Psychology Question

Written Case Presentation

The client I will be doing my written and oral presentation on is my client Miley. Miley is 26

years old, and her pronouns are she/her. Mileys ethnicity is American, but her father does have hispanic

heritage. Miley did graduate high school, and she did take college classes, which she ended up failing and

dropping due to her addiction. Miley is currently attending our treatment center for both substance abuse

and mental health. She is currently on the IOP mental health track, but when she first started at the

treatment center she was on PHP level. I have currently had 14 therapy sessions with Miley. She is always

cooperative and friendly in our sessions. Miley has been to multiple treatment centers before, she has

been in residential treatment, rehab, sober living, and detox. She is currently living in a sober living house

and attending our outpatient treatment care.

Miley is seeking therapeutic help for wanting to be more in control of her thoughts and develop

more positive thinking skills, as well as wanting to be less codependent. Miley does have a history of

being in long term relationships, where she loses her self identity and claims that she just starts living for

her partner. Miley began smoking marijuana everyday in sophomore year, and then she began partying

almost everyday and drinking alcohol with her friends, which escalated into her having an alcohol

addiction in junior year. Miley started dating her ex boyfriend Chad in senior year. Chad was not a

drinker, smoker or partier, so Miley became one year sober in her senior year for Chad. She stopped

drinking, partying, and smoking everyday. Chad ended up moving out to Germany, and that is when

Miley started going back into her addiction after her high school graduation over the summer. Miley grew

up and lived in Catalina Island all her life. Mileys mother does have anxiety and depression and so does

her father. Mileys younger sister also had an alcohol and substance disorder, and bipolar 1 disorder.

Miley does feel closest to her younger sister from all her family members because they have a best friend

sister bond together. After Mileys relationship with Chad, she started dating Chris, their relationship

lasted for 6 years. Miley does claim that it was a very toxic relationship. She was emotionally and

physically abused, Chris got Miley into becoming addicted to other substances like xanax, mushrooms,

and cocaine. Miley was abusing all these substances daily. While Miley was abusing all these substances

everyday, she was also managing and working three jobs, she would be awake for multiple days in a row,

she was very overly confident in herself, she had many friends and was very popular. She always thought

that she was better than everyone else, would have intense joy and happiness, and was very impulsive

which would last about one week for her. Then, would lead to Miley isolating herself and becoming

severely depressed for multiple days on end. Miley does claim that her biggest trigger for relapse is going

through a breakup.

Miley is currently in a significant relationship with Danny, Danny is also in recovery for his

substance addiction, and they have been dating for about 6 months now. Miley does claim that this

relationship is like a relationship that she has never been in before. It is a very healthy relationship.

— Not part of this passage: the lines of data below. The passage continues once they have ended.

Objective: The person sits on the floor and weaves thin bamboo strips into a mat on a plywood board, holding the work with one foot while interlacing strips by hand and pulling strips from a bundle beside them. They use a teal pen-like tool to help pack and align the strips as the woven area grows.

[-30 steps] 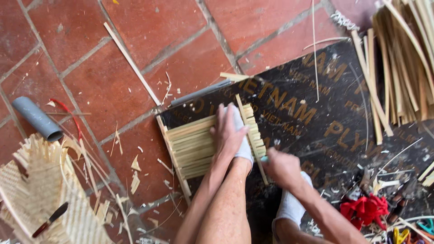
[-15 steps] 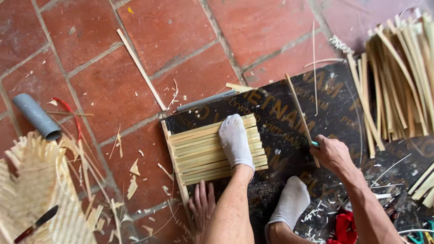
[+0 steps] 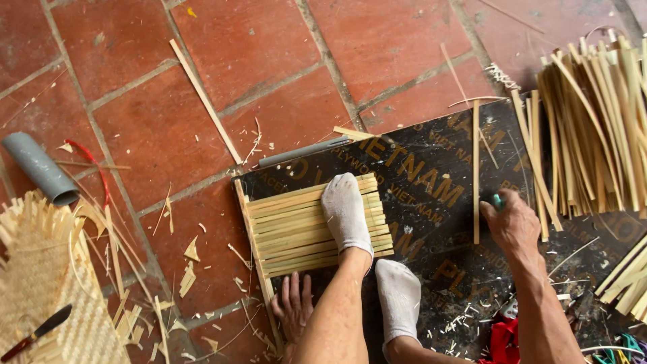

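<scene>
On the dark printed plywood board (image 3: 431, 202) a small mat of flat pale bamboo strips (image 3: 296, 226) lies begun, pinned under a white-socked foot (image 3: 345, 212), while the right hand (image 3: 515, 222) grips one long loose bamboo strip (image 3: 476, 168) not yet woven in and the left hand (image 3: 293, 307) rests open on the board's edge.

Left hand (image 3: 294, 305) lay flat, palm down, fingers spread and pointing to the far side, low at the near edge, just left of the left shin. Right hand (image 3: 515, 226) was out to the right, back of hand up, fingers curled closed in a fist-like grip; forearm ran back to the near right corner. Both feet wore white socks: one foot (image 3: 346, 212) extended far, the other foot (image 3: 399, 296) nearer.
</scene>
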`<state>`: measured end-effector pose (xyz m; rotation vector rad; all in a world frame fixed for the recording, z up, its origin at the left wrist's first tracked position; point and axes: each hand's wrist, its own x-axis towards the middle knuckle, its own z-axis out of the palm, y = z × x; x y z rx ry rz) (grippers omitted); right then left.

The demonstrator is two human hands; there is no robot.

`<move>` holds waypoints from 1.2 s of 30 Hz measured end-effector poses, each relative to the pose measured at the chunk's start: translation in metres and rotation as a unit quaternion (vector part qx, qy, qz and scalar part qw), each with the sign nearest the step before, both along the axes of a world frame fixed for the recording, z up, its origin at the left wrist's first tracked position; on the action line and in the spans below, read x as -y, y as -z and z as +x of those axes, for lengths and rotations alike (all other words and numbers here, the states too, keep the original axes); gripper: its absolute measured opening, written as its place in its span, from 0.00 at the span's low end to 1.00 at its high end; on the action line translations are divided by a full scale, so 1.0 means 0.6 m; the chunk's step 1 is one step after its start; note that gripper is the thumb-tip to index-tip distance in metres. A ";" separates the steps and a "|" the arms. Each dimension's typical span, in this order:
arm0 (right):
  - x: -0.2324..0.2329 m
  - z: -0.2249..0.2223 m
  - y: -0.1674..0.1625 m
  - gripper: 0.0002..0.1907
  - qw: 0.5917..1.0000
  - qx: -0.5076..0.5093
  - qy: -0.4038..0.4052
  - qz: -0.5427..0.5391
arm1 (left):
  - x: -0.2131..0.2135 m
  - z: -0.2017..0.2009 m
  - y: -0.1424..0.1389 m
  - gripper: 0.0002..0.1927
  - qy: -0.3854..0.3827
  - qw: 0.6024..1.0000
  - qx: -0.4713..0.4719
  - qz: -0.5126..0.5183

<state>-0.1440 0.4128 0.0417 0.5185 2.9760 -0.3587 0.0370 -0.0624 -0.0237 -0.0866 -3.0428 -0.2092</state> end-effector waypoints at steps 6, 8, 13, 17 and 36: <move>0.151 -0.048 -0.016 0.14 0.965 -0.168 -0.193 -0.054 | 0.005 -0.001 0.015 0.30 0.002 1.000 -0.010 -0.023; 0.244 -0.083 0.010 0.16 0.932 -0.189 -0.284 -0.125 | 0.007 -0.005 0.018 0.35 0.005 1.000 0.001 0.004; 0.352 -0.107 0.037 0.31 0.915 -0.057 -0.386 -0.099 | 0.007 -0.012 0.018 0.43 0.003 1.000 0.015 0.023; 0.355 -0.103 0.040 0.33 0.918 -0.066 -0.379 -0.098 | 0.010 -0.016 0.017 0.44 0.005 1.000 0.007 0.020; 0.373 -0.057 -0.020 0.40 0.889 0.035 -0.456 0.002 | 0.007 -0.016 -0.005 0.33 -0.005 0.997 0.010 0.076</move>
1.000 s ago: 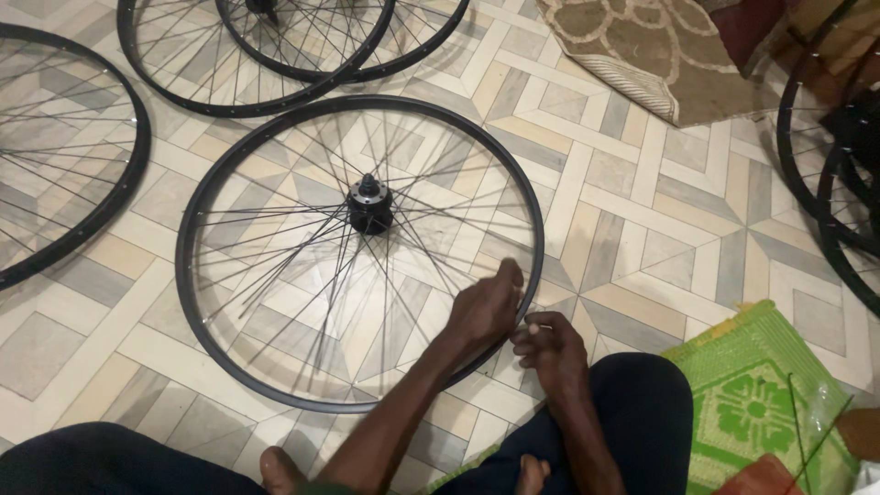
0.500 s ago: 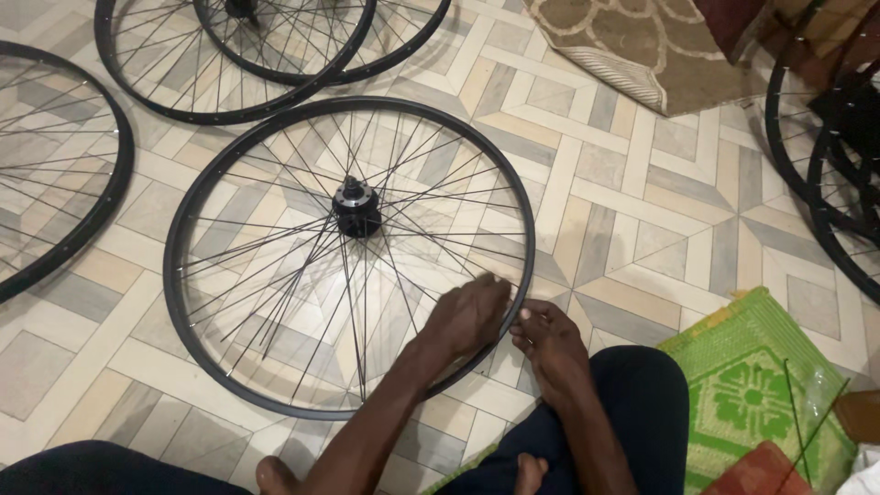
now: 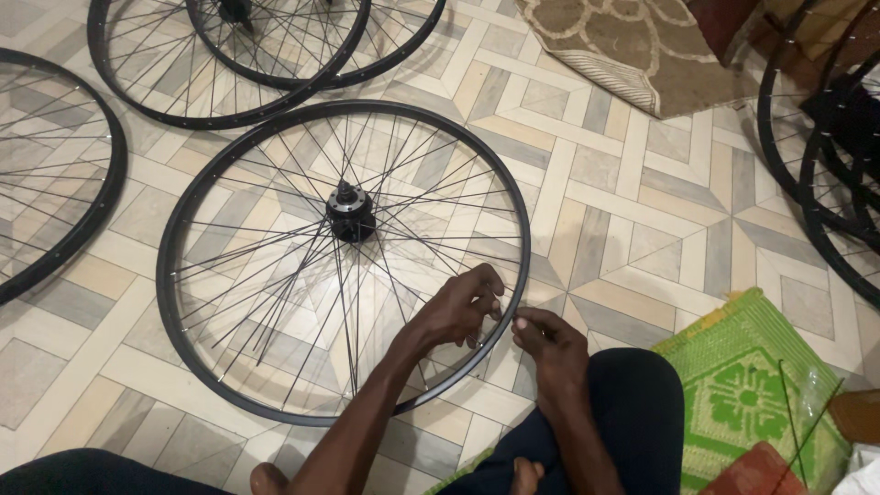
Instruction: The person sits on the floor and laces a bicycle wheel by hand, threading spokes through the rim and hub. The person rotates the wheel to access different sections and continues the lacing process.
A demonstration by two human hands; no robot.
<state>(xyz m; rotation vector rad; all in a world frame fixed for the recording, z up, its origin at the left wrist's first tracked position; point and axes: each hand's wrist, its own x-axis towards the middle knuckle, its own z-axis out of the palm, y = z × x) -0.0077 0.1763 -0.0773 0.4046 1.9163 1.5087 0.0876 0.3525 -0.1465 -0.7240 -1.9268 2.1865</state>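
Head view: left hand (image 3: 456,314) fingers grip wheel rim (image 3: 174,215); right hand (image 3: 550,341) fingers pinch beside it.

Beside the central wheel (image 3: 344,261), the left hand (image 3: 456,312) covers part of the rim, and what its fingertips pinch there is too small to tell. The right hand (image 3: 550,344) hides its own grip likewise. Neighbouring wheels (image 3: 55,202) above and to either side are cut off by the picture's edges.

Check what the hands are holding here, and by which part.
Both hands work the bicycle wheel lying on the floor: left hand grips spokes just inside the near rim, right hand pinches at the rim's outer edge.
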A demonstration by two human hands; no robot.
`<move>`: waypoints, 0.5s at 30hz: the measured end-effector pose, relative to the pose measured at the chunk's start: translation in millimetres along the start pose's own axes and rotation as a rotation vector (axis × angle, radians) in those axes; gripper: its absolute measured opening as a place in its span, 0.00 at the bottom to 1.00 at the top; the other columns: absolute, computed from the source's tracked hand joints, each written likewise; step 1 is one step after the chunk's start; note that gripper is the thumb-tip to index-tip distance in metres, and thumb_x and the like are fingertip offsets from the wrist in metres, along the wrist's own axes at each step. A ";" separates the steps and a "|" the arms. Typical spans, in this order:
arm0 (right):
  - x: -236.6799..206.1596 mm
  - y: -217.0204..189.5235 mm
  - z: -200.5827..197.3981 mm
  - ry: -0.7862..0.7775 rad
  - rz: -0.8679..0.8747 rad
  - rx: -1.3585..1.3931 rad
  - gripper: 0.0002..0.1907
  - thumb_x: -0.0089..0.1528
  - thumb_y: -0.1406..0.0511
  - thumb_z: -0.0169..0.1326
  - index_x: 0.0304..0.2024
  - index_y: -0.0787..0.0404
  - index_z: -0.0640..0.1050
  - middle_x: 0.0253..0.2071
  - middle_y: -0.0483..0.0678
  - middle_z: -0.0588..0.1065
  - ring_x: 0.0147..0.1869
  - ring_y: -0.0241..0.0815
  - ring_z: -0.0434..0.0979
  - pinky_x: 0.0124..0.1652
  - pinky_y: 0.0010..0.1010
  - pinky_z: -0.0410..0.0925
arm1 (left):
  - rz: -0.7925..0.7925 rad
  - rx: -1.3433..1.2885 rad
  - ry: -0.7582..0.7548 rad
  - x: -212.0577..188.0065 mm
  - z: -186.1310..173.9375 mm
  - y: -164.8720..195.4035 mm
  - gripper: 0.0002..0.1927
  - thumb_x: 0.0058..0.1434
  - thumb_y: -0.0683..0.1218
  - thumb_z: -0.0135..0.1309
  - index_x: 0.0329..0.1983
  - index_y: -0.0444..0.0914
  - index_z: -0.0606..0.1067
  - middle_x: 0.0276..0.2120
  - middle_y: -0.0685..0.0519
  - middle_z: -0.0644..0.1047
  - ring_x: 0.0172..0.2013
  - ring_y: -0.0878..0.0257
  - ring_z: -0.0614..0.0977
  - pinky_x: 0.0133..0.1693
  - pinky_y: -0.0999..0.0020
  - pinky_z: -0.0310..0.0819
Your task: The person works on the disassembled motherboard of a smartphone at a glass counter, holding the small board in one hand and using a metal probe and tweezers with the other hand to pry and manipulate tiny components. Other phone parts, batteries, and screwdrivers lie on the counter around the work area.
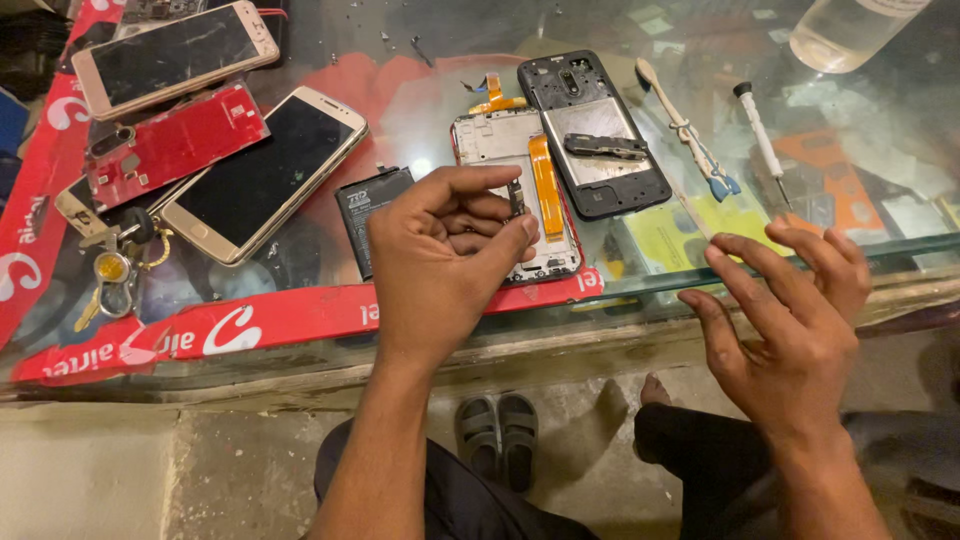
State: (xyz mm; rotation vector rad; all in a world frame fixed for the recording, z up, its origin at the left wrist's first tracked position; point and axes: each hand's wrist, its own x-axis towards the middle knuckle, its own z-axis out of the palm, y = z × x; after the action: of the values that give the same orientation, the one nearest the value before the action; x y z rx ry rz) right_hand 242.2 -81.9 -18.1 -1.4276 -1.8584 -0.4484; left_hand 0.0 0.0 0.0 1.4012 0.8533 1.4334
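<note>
Left hand (pixel 450 250) pinched shut on small dark part (pixel 517 197) above opened phone (pixel 520 190); right hand (pixel 790 320) spread apart, empty. Judged light, stiff, fragile, easily dropped; best gripped by edges.

Small dark part (pixel 517 197): narrow, upright, pinched between left thumb and fingertips, just above opened phone. Opened phone (pixel 520 190): back removed, red-edged frame, pale inside, orange ribbon cable running lengthwise; lies flat on glass counter near front edge, lower end partly hidden behind hand.
</note>
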 end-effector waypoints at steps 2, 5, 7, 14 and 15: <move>-23.1 12.3 0.1 0.033 0.045 -0.037 0.10 0.66 0.71 0.68 0.48 0.57 0.83 0.50 0.47 0.81 0.62 0.42 0.71 0.63 0.35 0.62 | 0.009 0.012 -0.001 2.1 -0.3 -0.5 0.15 0.59 0.33 0.62 0.50 0.28 0.78 0.33 0.50 0.81 0.32 0.68 0.86 0.34 0.78 0.86; -52.0 30.2 -10.2 0.152 0.100 -0.015 0.08 0.72 0.72 0.65 0.51 0.57 0.82 0.53 0.45 0.80 0.61 0.38 0.73 0.62 0.28 0.65 | 0.012 0.036 0.005 0.8 -0.1 -0.3 0.15 0.58 0.33 0.63 0.49 0.29 0.78 0.33 0.50 0.81 0.32 0.68 0.86 0.33 0.78 0.85; -67.4 35.0 -15.4 0.234 0.154 -0.002 0.08 0.71 0.72 0.65 0.51 0.57 0.81 0.52 0.45 0.80 0.60 0.38 0.73 0.61 0.28 0.66 | 0.014 0.046 0.006 0.5 0.4 -0.3 0.15 0.58 0.33 0.63 0.49 0.29 0.79 0.33 0.51 0.81 0.32 0.69 0.86 0.33 0.78 0.84; -92.2 38.7 -23.2 0.346 0.255 0.053 0.08 0.71 0.72 0.64 0.50 0.59 0.80 0.50 0.47 0.80 0.57 0.39 0.75 0.57 0.29 0.67 | 0.027 0.077 0.001 0.3 -0.2 -0.8 0.15 0.58 0.34 0.63 0.49 0.30 0.79 0.32 0.51 0.81 0.32 0.69 0.86 0.33 0.79 0.83; -93.1 38.6 -23.6 0.361 0.265 0.067 0.08 0.71 0.72 0.64 0.50 0.59 0.80 0.49 0.47 0.80 0.56 0.39 0.75 0.57 0.29 0.67 | 0.035 0.095 0.004 0.7 0.1 -1.0 0.15 0.58 0.34 0.63 0.49 0.30 0.79 0.32 0.52 0.81 0.31 0.70 0.86 0.33 0.79 0.83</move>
State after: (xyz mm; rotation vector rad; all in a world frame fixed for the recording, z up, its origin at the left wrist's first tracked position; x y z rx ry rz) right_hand 296.4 -148.1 -76.2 -1.4171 -1.3651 -0.4711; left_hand 0.2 1.0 -0.6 1.4910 0.9138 1.4384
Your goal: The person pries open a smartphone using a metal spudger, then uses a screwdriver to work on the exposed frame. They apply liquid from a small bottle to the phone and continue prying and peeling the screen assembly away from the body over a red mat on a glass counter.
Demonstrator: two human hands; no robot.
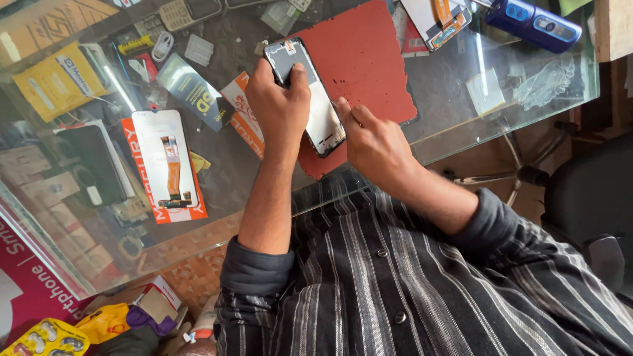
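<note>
Now both hands work on an opened phone at frame centre.
Left hand grips it, thumb pressed on top; right hand pinches at its edge above the red mat.

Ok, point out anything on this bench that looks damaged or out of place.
The phone held by the left hand is opened, its inner frame bare, while the right hand works its edge. The red mat beneath has ragged, torn edges.
</note>
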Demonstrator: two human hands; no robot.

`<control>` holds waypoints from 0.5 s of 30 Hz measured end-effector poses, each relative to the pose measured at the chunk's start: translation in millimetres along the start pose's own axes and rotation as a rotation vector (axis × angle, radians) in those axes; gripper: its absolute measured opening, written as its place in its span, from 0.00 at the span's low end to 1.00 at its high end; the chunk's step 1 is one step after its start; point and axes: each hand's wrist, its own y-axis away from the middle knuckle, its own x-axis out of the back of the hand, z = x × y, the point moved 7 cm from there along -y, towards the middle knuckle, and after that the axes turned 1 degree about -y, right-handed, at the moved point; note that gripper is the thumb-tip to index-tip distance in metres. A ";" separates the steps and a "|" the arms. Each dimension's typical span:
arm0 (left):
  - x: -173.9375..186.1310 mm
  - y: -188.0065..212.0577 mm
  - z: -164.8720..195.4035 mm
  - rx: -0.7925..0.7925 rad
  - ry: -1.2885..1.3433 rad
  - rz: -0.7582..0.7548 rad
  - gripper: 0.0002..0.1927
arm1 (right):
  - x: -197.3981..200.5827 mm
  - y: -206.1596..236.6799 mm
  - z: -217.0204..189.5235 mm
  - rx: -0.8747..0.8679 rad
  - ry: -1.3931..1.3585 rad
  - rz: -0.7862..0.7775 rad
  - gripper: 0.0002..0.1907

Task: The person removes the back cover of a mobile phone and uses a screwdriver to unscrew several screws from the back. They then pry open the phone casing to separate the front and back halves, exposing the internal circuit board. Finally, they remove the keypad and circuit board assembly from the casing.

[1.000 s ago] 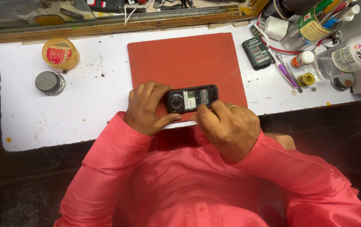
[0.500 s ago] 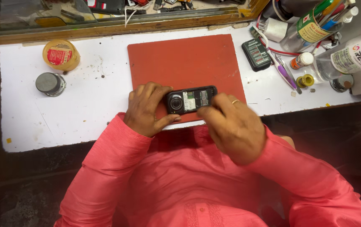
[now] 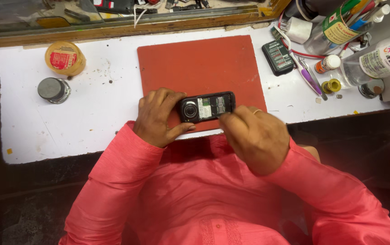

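So the small black phone (image 3: 207, 107), back cover off and insides showing, sits at the middle of the frame on the lower edge of a red mat (image 3: 202, 68). The left hand (image 3: 158, 118) has its fingers curled round the phone's left end, thumb underneath. The right hand (image 3: 254, 136) is at the phone's lower right corner, fingers bunched close together on it; can't tell if they're pinching anything. On the white tabletop (image 3: 90, 118): a yellow tin (image 3: 64, 57) and a grey round lid (image 3: 53, 89) upper left, a black battery (image 3: 277, 56) upper right.

White worktop (image 3: 45, 131), wooden ledge (image 3: 127, 28) behind, dark floor (image 3: 18, 213), perhaps stone
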 end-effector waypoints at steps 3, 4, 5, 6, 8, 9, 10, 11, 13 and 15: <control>0.7 0.6 -0.7 0.003 0.008 -0.003 0.37 | 7.1 0.4 -5.4 0.019 -0.017 0.081 0.17; 0.2 0.6 -0.1 -0.001 0.006 -0.003 0.37 | 9.7 1.0 -5.6 -0.004 -0.023 0.121 0.18; 0.4 0.0 -0.4 -0.006 0.003 -0.002 0.37 | 7.4 -0.1 -3.0 -0.043 0.004 0.091 0.15; 0.5 0.0 -0.5 -0.009 -0.001 -0.001 0.37 | 4.3 -1.2 0.1 -0.081 0.030 0.061 0.11; -0.9 -0.2 -0.7 -0.003 0.001 -0.008 0.37 | 5.4 -1.4 -2.0 -0.032 0.035 0.084 0.09; -0.8 -0.3 -1.4 0.001 0.001 -0.012 0.37 | 9.3 -0.5 -6.4 0.053 0.014 0.136 0.11; -0.5 0.4 -1.5 0.003 0.005 -0.009 0.37 | 13.3 1.8 -10.6 0.136 -0.007 0.185 0.14; -0.3 0.8 -1.4 0.003 0.010 -0.007 0.37 | 9.5 2.1 -5.2 0.052 0.019 0.139 0.15; -0.5 -0.1 -1.2 -0.004 0.015 -0.002 0.37 | 1.5 3.7 6.3 -0.112 0.074 0.048 0.21; -0.2 0.3 -1.1 -0.009 0.010 0.000 0.36 | 0.5 3.2 10.3 -0.130 0.000 0.070 0.12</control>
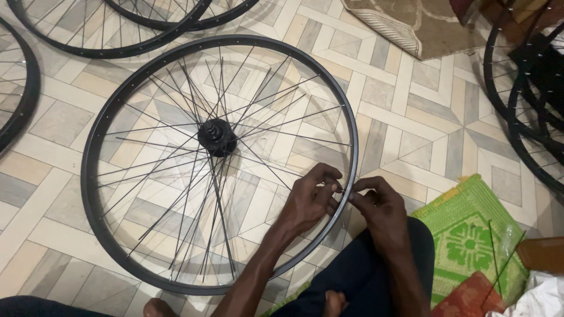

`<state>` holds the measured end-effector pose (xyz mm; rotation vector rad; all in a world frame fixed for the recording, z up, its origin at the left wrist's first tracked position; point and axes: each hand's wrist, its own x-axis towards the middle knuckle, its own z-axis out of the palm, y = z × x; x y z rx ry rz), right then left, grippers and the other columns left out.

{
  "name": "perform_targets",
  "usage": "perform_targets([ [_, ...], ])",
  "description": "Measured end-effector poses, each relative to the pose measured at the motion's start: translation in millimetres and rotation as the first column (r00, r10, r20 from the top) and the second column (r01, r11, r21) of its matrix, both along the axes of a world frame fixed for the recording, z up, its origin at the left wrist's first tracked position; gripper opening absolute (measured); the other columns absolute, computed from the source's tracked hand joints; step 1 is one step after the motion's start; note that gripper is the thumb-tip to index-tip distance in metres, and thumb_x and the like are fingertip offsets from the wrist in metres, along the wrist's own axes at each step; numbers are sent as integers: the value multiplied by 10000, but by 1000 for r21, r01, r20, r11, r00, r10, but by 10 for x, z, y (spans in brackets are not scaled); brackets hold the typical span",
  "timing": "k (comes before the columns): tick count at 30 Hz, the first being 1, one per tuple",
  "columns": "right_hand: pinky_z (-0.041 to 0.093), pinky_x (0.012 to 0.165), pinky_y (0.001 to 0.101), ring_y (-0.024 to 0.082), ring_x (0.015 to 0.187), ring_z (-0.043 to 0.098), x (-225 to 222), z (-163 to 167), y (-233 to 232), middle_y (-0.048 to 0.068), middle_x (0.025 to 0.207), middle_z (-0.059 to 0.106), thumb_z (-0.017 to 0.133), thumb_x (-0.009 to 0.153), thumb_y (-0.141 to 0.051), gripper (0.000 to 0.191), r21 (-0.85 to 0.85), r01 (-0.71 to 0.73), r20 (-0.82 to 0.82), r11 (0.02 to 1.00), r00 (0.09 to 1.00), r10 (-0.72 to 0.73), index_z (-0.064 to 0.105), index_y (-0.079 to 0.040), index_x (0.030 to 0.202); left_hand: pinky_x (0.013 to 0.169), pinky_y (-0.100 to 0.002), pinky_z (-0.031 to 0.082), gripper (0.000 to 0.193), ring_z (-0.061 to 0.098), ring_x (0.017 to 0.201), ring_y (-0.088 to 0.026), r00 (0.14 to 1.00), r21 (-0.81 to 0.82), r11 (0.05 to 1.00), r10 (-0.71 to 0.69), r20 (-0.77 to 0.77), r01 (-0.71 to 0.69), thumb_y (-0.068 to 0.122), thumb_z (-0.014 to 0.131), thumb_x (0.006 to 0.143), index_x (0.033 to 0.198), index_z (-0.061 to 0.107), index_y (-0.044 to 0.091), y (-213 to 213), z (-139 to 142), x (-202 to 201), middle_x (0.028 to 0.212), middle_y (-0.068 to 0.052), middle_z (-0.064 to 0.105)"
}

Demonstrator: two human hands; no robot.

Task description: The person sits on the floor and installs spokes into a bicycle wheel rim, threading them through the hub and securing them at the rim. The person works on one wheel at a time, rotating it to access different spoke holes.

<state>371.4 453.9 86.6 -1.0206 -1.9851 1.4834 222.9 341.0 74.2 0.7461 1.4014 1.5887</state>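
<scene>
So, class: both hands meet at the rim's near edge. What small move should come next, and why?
Probably seat the spoke end in the rim hole: the left hand and right hand pinch together at the rim, while several spokes from the hub lie loose.

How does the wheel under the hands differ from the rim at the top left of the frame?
The wheel being worked on lies whole in view with its hub visible; the top-left rim is cut off by the frame edge, its hub unseen. Both hands, left hand and right hand, touch the first; nothing touches the second. Both are black, spoked and lie flat on the tiles.
</scene>
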Motion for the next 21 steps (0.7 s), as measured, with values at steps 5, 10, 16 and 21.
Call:
perform_targets([
  [5,337,550,213,30,622,444,-10,-45,44,-50,692,553,737,875,-33,161,-106,-86,-85,991,993,77,727,-18,1036,607,-321,600,231,708,750,-177,1000,11,1000,4,23,-4,60,575,984,1203,580,-14,12,-13,0,1011,-119,668],
  [10,295,513,225,42,584,416,16,-58,64,-39,670,548,712,881,-52,157,-185,-76,-60,980,996,66,741,-26,1033,609,-315,601,224,708,734,-175,1000,-6,1000,15,-10,-15,63,553,984,1192,578,-16,6,15,10,1005,-118,676],
  [16,327,528,217,37,595,438,10,-9,35,-47,681,560,714,899,-95,135,-155,-81,-26,985,997,78,729,-18,1009,602,-317,598,217,697,723,-174,999,-26,999,19,-35,-20,65,536,988,1181,587,-17,5,61,15,985,-119,677],
  [21,273,503,234,52,558,382,-2,13,23,-34,636,499,711,906,-128,159,-197,-32,9,980,999,34,743,-44,1037,606,-316,610,212,706,729,-173,1000,-39,999,15,-22,-16,73,556,986,1178,583,-11,5,83,14,987,-116,674],
])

Miley

does suffer from having intrusive negative thoughts, some of her thoughts are, that her boyfriend will

break up with her which will cause her to relapse, that she is a burden on her boyfriend, that her boyfriend

might cheat on her and that she will fail all her college classes that are starting in the middle of February.

Miley is currently 9 months sober. The interventions that I utilize in our therapy sessions

are cognitive restructuring, DBT skills like STOP and DEAR MAN. I also provide psychoeducation on

the long term effects of the different substances that Miley would abuse, emotional regulation skills, and

self love/care and self empowerment. Once our therapy session is over, Miley does take the GAD-7

patient assessment to track her anxiety levels and the PHQ-9 patient assessment to track her depression

level. DBT skills were incorporated to address emotional dysregulation, impulsivity, and interpersonal

challenges, particularly within romantic relationships. I have chosen to psychoeducate Miley on the long

term effects of substances, mainly marijuana and cocaine, because those are Mileys primary and

secondary choice of drugs. She does like to read and educate herself on that because she never knew the

actual negative effects that it has on the brain, emotional regulations, and the effects on the brains

cognitive developing functioning.

Miley has maintained nine months of sobriety and demonstrates increased insight into her

relational patterns and triggers for relapse. She actively participates in sessions, applies learned skills, and

reports improved awareness of intrusive thoughts. While anxiety remains present, Miley shows a growing

ability to challenge maladaptive thoughts and utilize coping strategies. Continued work is needed to

strengthen emotional regulation and reduce reliance on external validation.

Short-term goals:

Reduce frequency and intensity of intrusive negative thoughts

Increase use of emotion regulation and distress tolerance skills

Strengthen insight into codependent relationship patterns

Long-term goals:

Maintain sustained sobriety

Develop a stable sense of identity independent of romantic relationships

Improve emotional regulation and resilience during relational stressors

1. How can treatment best address codependent relational patterns without

reinforcing reliance on the therapeutic relationship?

2. How should mood fluctuations be conceptualized and monitored in the context of

Mileys substance use and trauma history?

3. What additional strategies may support relapse prevention given Mileys primary

trigger of romantic relationship stress?